*** Input data Section Begins ***
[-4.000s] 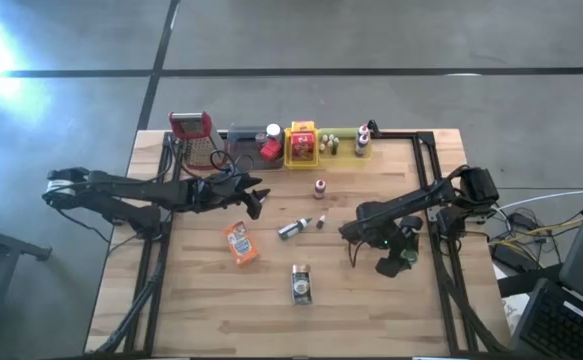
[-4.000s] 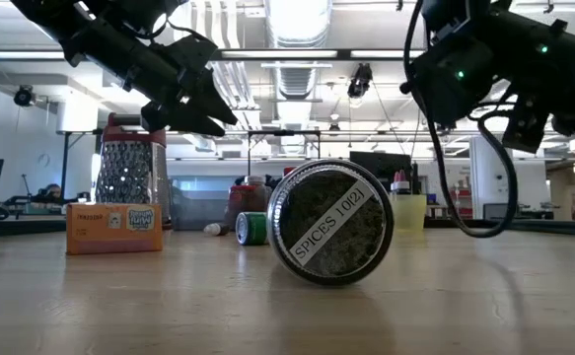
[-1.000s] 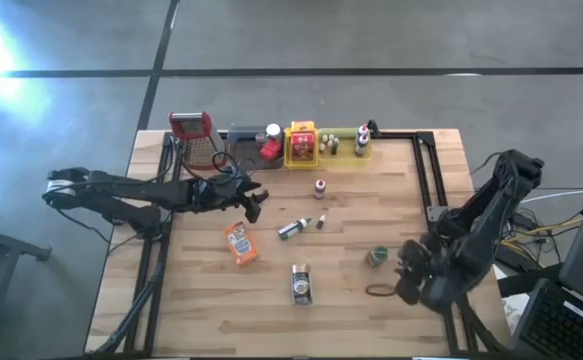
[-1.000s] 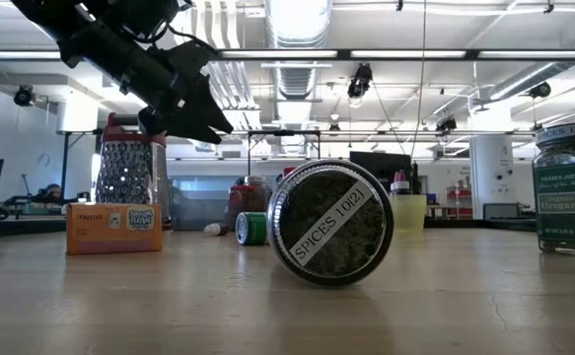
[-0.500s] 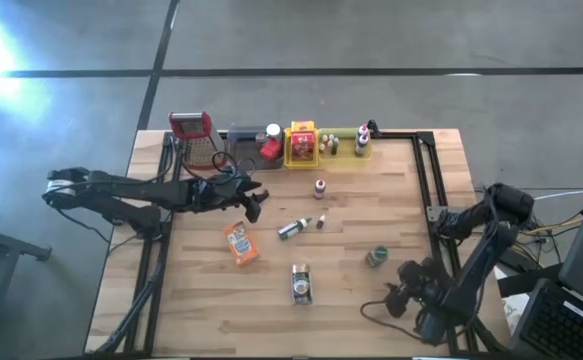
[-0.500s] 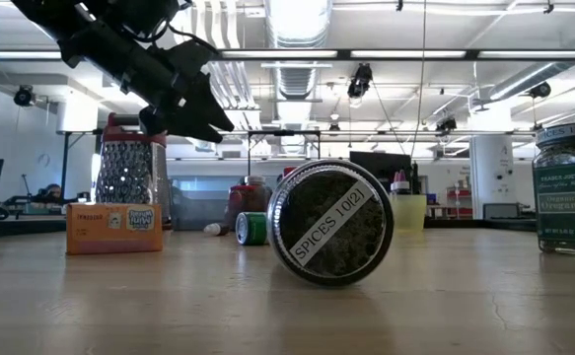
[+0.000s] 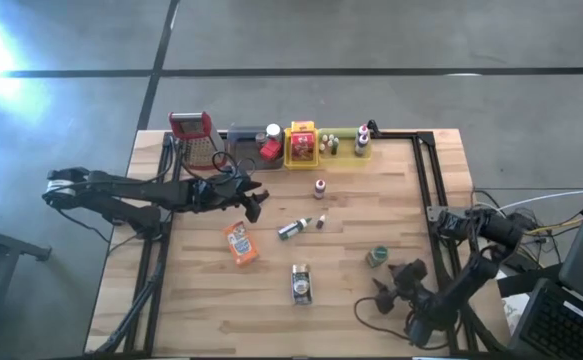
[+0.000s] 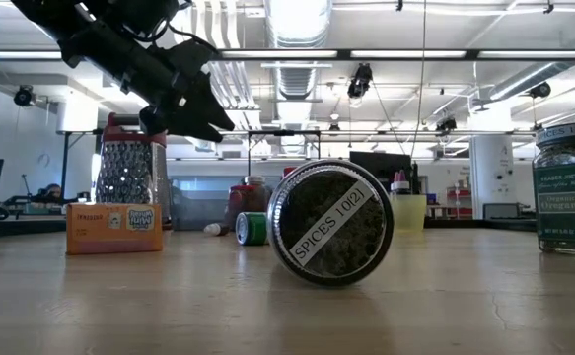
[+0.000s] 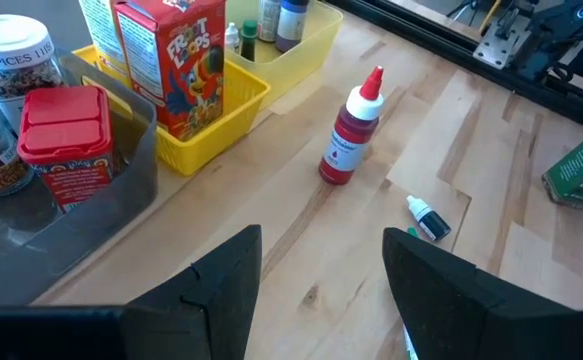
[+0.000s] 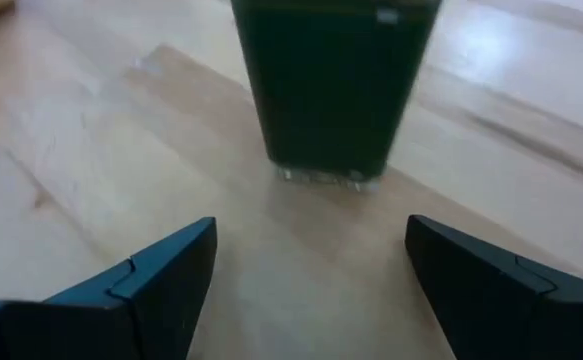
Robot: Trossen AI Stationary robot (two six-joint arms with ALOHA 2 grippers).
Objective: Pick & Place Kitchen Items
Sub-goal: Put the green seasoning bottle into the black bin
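Observation:
The kitchen items lie loose on the wooden table. A green-labelled oregano jar [image 7: 377, 258] [image 8: 568, 187] stands upright on its base. A spice jar [image 7: 301, 283] [image 8: 331, 222] lies on its side. Farther left are an orange packet [image 7: 239, 242], a small bottle [image 7: 289, 229] and a red squeeze bottle [image 7: 319, 187] [image 9: 351, 140]. My right gripper [image 7: 382, 295] [image 10: 311, 290] is open and low over the table, just on the near side of the oregano jar [image 10: 336, 85], with nothing between its fingers. My left gripper [image 7: 254, 203] [image 9: 316, 290] hangs open above the table's left middle.
Along the far edge stand a red-topped grater [image 7: 191, 135], a grey tray [image 7: 243, 147], a yellow tray [image 7: 302, 158] holding a red carton, and a light tray [image 7: 346, 150] with small bottles. Black frame rails [image 7: 423, 180] run along the table's left and right sides.
My right arm has folded down. Its gripper has sunk toward the tabletop, shifted a little toward the table's left, and turned to face the oregano jar. The jar and the other items have stayed where they were.

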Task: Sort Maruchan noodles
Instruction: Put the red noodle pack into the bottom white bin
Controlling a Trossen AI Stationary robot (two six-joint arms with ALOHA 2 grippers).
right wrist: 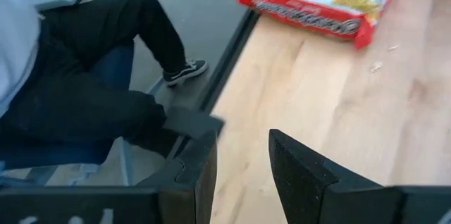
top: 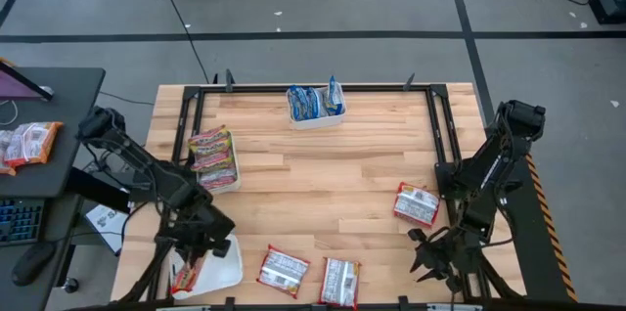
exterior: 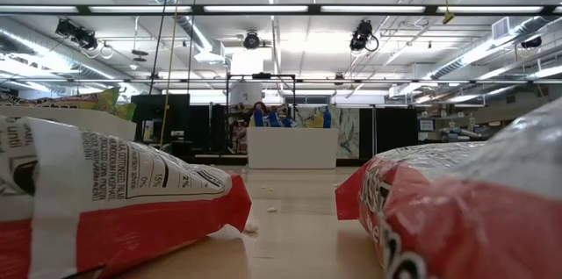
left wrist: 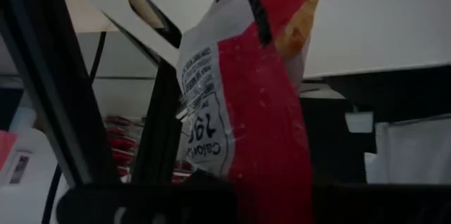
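Nearest, at 7 o'clock on the table [top: 323, 184]: left gripper [top: 201, 245], closed tight on a red-white packet [left wrist: 261, 118], pinching it by one end above the near tray [top: 227, 267], a white one at that corner. At 6 o'clock, flat on the bare wood: two red packets [top: 284, 270] side by side, just apart, beside the near tray at its 3 o'clock. Loom large at either side in the low view, with the far tray showing small between them. At 5 o'clock, over the near edge: right gripper [top: 435, 252], fingers partly apart with nothing between them, only wood and floor showing in the gap. Beyond that edge in the right wrist view: a seated person [right wrist: 77, 90] in dark trousers and a dark shoe. At 4 o'clock, near the right gripper but apart from it: lone red packet [top: 418, 203], flat on the wood. At 9 o'clock: left tray [top: 227, 182], packed with red and green-yellow packets [top: 212, 150]. Farthest, at 12 o'clock by the far edge: far tray [top: 318, 120], holding blue packets [top: 311, 103] on edge.
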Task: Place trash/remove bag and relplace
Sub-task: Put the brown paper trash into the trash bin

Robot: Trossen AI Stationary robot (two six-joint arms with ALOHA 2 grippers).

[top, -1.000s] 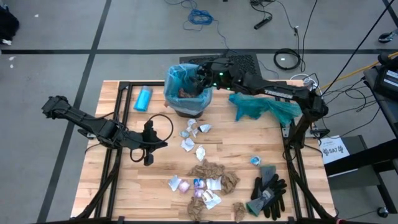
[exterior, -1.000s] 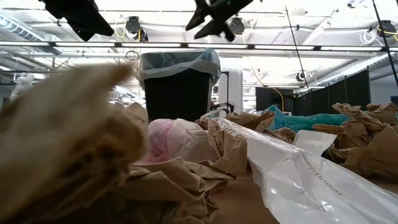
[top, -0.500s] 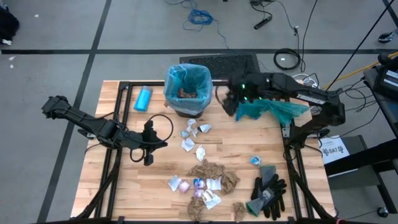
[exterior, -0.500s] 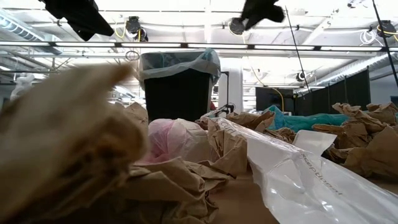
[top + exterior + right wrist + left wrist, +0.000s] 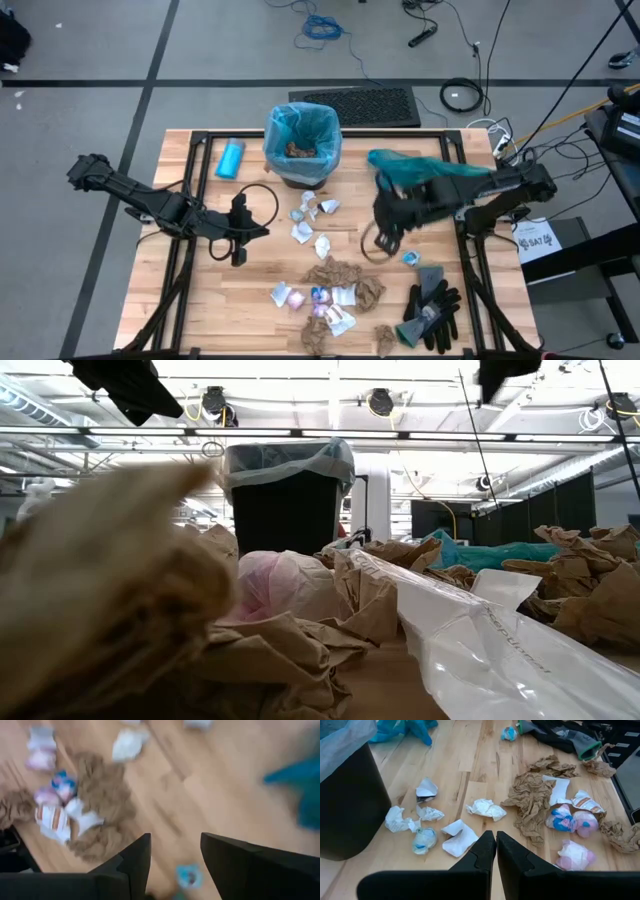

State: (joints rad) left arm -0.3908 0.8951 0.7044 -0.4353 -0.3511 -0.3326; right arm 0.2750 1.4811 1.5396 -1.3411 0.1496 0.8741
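Note:
The black bin [image 5: 302,172] stands at the table's far middle, lined with the pale blue bag [image 5: 300,125] folded over its rim [image 5: 290,460]; brown trash [image 5: 298,150] lies inside it. White wrappers [image 5: 310,222] and brown paper wads [image 5: 342,275] lie scattered on the table from its middle to its near edge. My right gripper [image 5: 175,855] hangs open above the bare wood right of the scraps [image 5: 385,228], pointing steeply down, with nothing between its fingers. My left gripper [image 5: 496,851] is shut and empty, held above the table's left half [image 5: 258,232], facing the scraps.
A darker teal plastic bag [image 5: 425,172] lies at the far right, just beyond my right arm. Black-and-grey gloves [image 5: 432,310] lie at the near right corner, a small blue scrap [image 5: 410,258] lies beside them, and a light-blue bottle [image 5: 231,160] lies left of the bin.
My right gripper has swung from over the bin toward the table's right and then its near edge, passing the teal bag. It has tipped from nearly level to steeply downward. The bin, the bag and the scraps have stayed put.

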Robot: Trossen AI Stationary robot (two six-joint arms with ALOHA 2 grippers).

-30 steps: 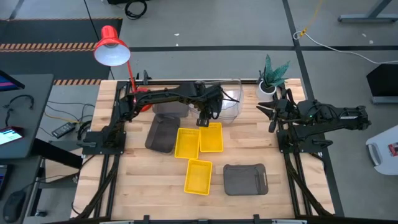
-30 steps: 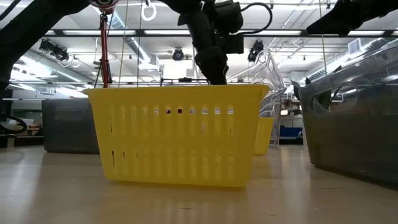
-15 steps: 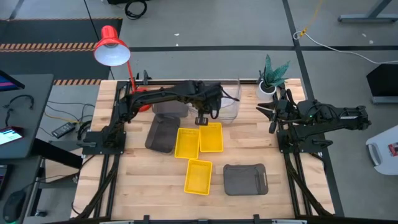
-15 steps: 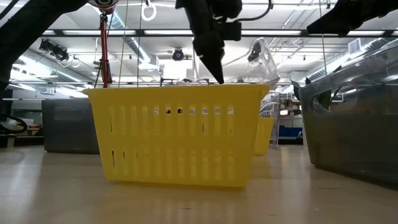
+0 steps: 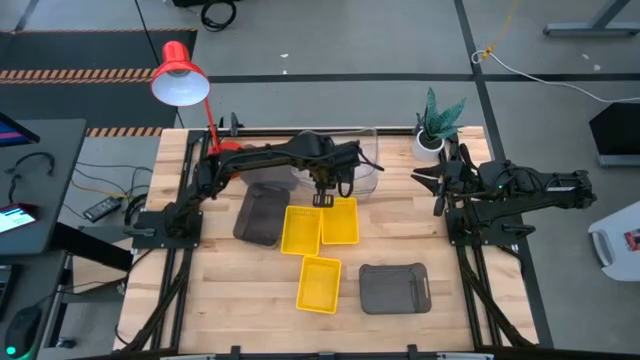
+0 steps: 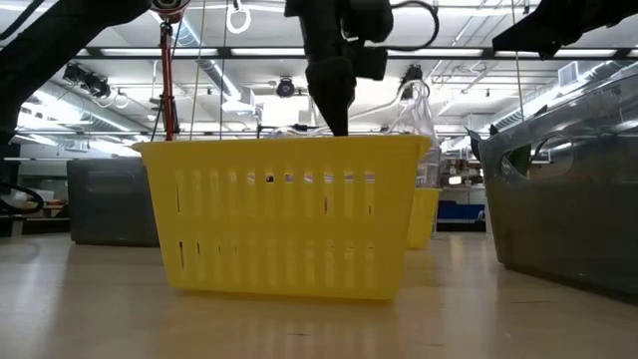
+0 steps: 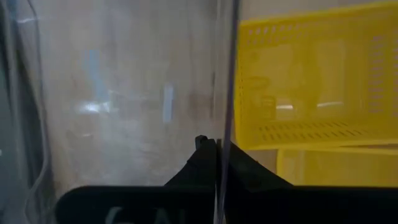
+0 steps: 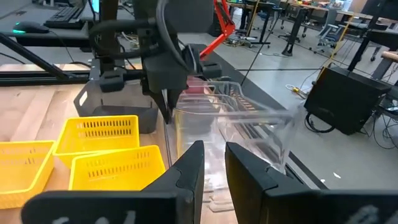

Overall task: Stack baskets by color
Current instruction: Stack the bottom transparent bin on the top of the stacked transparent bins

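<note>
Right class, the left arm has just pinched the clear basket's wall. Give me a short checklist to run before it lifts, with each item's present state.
1. Left pincer shut on the clear basket wall: ok; the left wrist view shows the wall between its fingers.
2. Basket tilted, one side raised off the table: ok, seen in the right wrist view.
3. Grip firm enough to carry: cannot tell.
4. Right pincer out of the way: ok, it waits by the potted plant.
5. Yellow baskets close beside the grasp point: not ok, so lift straight up.
6. Where the other clear baskets are: cannot tell.
</note>
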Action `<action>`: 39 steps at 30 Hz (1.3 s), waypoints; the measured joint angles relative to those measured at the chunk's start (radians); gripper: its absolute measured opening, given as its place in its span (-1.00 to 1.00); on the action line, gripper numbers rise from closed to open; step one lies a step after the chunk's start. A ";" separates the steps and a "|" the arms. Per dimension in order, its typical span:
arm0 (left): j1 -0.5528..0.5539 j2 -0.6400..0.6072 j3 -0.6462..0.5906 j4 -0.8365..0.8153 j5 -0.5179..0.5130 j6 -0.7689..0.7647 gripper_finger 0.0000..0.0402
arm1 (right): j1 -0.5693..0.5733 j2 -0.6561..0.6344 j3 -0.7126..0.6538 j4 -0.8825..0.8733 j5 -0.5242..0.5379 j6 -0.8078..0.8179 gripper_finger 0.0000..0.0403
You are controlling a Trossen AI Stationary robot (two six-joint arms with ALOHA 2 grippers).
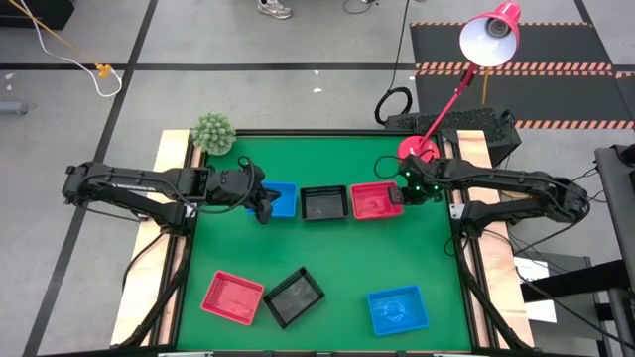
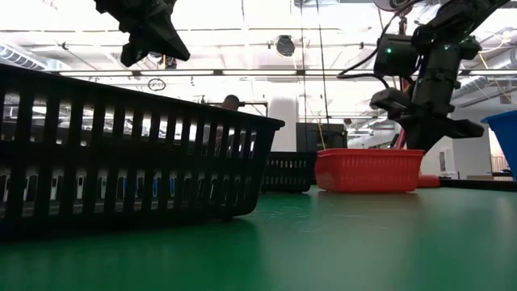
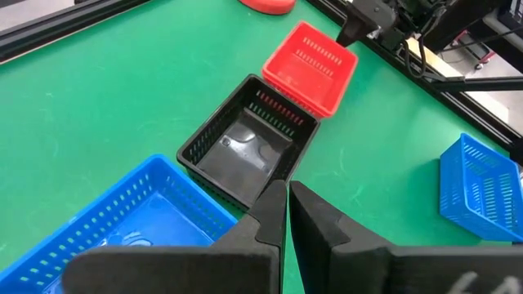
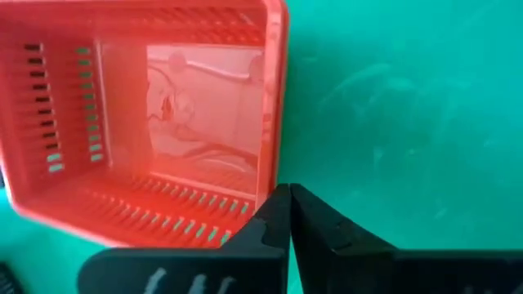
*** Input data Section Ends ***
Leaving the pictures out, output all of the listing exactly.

→ **Exercise output**
[-4.000s] 
[-4.000s] 
[-1.000s] 
[-1.000s] 
[-0.500s] 
[-0.500s] 
[+0.000s] 
[+0.000s] 
[+0.000s] 
[+0.000s] 
Robot: Trossen AI Stationary robot (two six-joint arms with ALOHA 2 grippers).
Objective: Pick & Place Kitchen Items
Sub-goal: Put the green seasoning bottle into the black bin
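Observation:
The kitchen items lie loose on the wooden table. A green-labelled oregano jar [image 7: 377, 258] [image 8: 568, 187] stands upright on its base. A spice jar [image 7: 301, 283] [image 8: 331, 222] lies on its side. Farther left are an orange packet [image 7: 239, 242], a small bottle [image 7: 289, 229] and a red squeeze bottle [image 7: 319, 187] [image 9: 351, 140]. My right gripper [image 7: 382, 295] [image 10: 311, 290] is open and low over the table, just on the near side of the oregano jar [image 10: 336, 85], with nothing between its fingers. My left gripper [image 7: 254, 203] [image 9: 316, 290] hangs open above the table's left middle.
Along the far edge stand a red-topped grater [image 7: 191, 135], a grey tray [image 7: 243, 147], a yellow tray [image 7: 302, 158] holding a red carton, and a light tray [image 7: 346, 150] with small bottles. Black frame rails [image 7: 423, 180] run along the table's left and right sides.
My right arm has folded down. Its gripper has sunk toward the tabletop, shifted a little toward the table's left, and turned to face the oregano jar. The jar and the other items have stayed where they were.
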
Task: Sort Maruchan noodles
Instruction: Put the red noodle pack into the bottom white bin
Controlling a Trossen AI Stationary robot (two six-joint arms with ALOHA 2 grippers).
right wrist: 
top: 
exterior: 
left wrist: 
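Nearest, at 7 o'clock on the table [top: 323, 184]: left gripper [top: 201, 245], closed tight on a red-white packet [left wrist: 261, 118], pinching it by one end above the near tray [top: 227, 267], a white one at that corner. At 6 o'clock, flat on the bare wood: two red packets [top: 284, 270] side by side, just apart, beside the near tray at its 3 o'clock. Loom large at either side in the low view, with the far tray showing small between them. At 5 o'clock, over the near edge: right gripper [top: 435, 252], fingers partly apart with nothing between them, only wood and floor showing in the gap. Beyond that edge in the right wrist view: a seated person [right wrist: 77, 90] in dark trousers and a dark shoe. At 4 o'clock, near the right gripper but apart from it: lone red packet [top: 418, 203], flat on the wood. At 9 o'clock: left tray [top: 227, 182], packed with red and green-yellow packets [top: 212, 150]. Farthest, at 12 o'clock by the far edge: far tray [top: 318, 120], holding blue packets [top: 311, 103] on edge.
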Task: Place trash/remove bag and relplace
Sub-task: Put the brown paper trash into the trash bin

Robot: Trossen AI Stationary robot (two six-joint arms with ALOHA 2 grippers).

[top, -1.000s] 
[exterior, -1.000s] 
[top, -0.500s] 
[exterior, -0.500s] 
[top + exterior + right wrist + left wrist, +0.000s] 

State: (joints rad) left arm -0.3908 0.8951 0.7044 -0.4353 -0.3511 -0.3326; right arm 0.2750 1.4811 1.5396 -1.3411 0.1496 0.8741
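Note:
The black bin [image 5: 302,172] stands at the table's far middle, lined with the pale blue bag [image 5: 300,125] folded over its rim [image 5: 290,460]; brown trash [image 5: 298,150] lies inside it. White wrappers [image 5: 310,222] and brown paper wads [image 5: 342,275] lie scattered on the table from its middle to its near edge. My right gripper [image 5: 175,855] hangs open above the bare wood right of the scraps [image 5: 385,228], pointing steeply down, with nothing between its fingers. My left gripper [image 5: 496,851] is shut and empty, held above the table's left half [image 5: 258,232], facing the scraps.
A darker teal plastic bag [image 5: 425,172] lies at the far right, just beyond my right arm. Black-and-grey gloves [image 5: 432,310] lie at the near right corner, a small blue scrap [image 5: 410,258] lies beside them, and a light-blue bottle [image 5: 231,160] lies left of the bin.
My right gripper has swung from over the bin toward the table's right and then its near edge, passing the teal bag. It has tipped from nearly level to steeply downward. The bin, the bag and the scraps have stayed put.
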
Robot: Trossen AI Stationary robot (two six-joint arms with ALOHA 2 grippers).

-30 steps: 
-30 steps: 
-15 steps: 
-15 steps: 
+0 steps: 
+0 steps: 
+0 steps: 
+0 steps: 

Overall task: Stack baskets by color
Current instruction: Stack the bottom transparent bin on the top of the stacked transparent bins

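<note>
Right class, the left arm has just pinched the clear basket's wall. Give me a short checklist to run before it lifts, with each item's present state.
1. Left pincer shut on the clear basket wall: ok; the left wrist view shows the wall between its fingers.
2. Basket tilted, one side raised off the table: ok, seen in the right wrist view.
3. Grip firm enough to carry: cannot tell.
4. Right pincer out of the way: ok, it waits by the potted plant.
5. Yellow baskets close beside the grasp point: not ok, so lift straight up.
6. Where the other clear baskets are: cannot tell.
</note>
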Action `<action>`: 39 steps at 30 Hz (1.3 s), waypoints; the measured joint angles relative to those measured at the chunk's start (radians); gripper: its absolute measured opening, given as its place in its span (-1.00 to 1.00); on the action line, gripper numbers rise from closed to open; step one lies a step after the chunk's start. A ";" separates the steps and a "|" the arms. Per dimension in order, its typical span:
arm0 (left): j1 -0.5528..0.5539 j2 -0.6400..0.6072 j3 -0.6462..0.5906 j4 -0.8365..0.8153 j5 -0.5179..0.5130 j6 -0.7689..0.7647 gripper_finger 0.0000..0.0402
arm1 (right): j1 -0.5693..0.5733 j2 -0.6561..0.6344 j3 -0.7126..0.6538 j4 -0.8825..0.8733 j5 -0.5242..0.5379 j6 -0.8078..0.8179 gripper_finger 0.0000..0.0403
You are controlling a Trossen AI Stationary robot (two six-joint arms with ALOHA 2 grippers).

That is the complete answer to the exercise.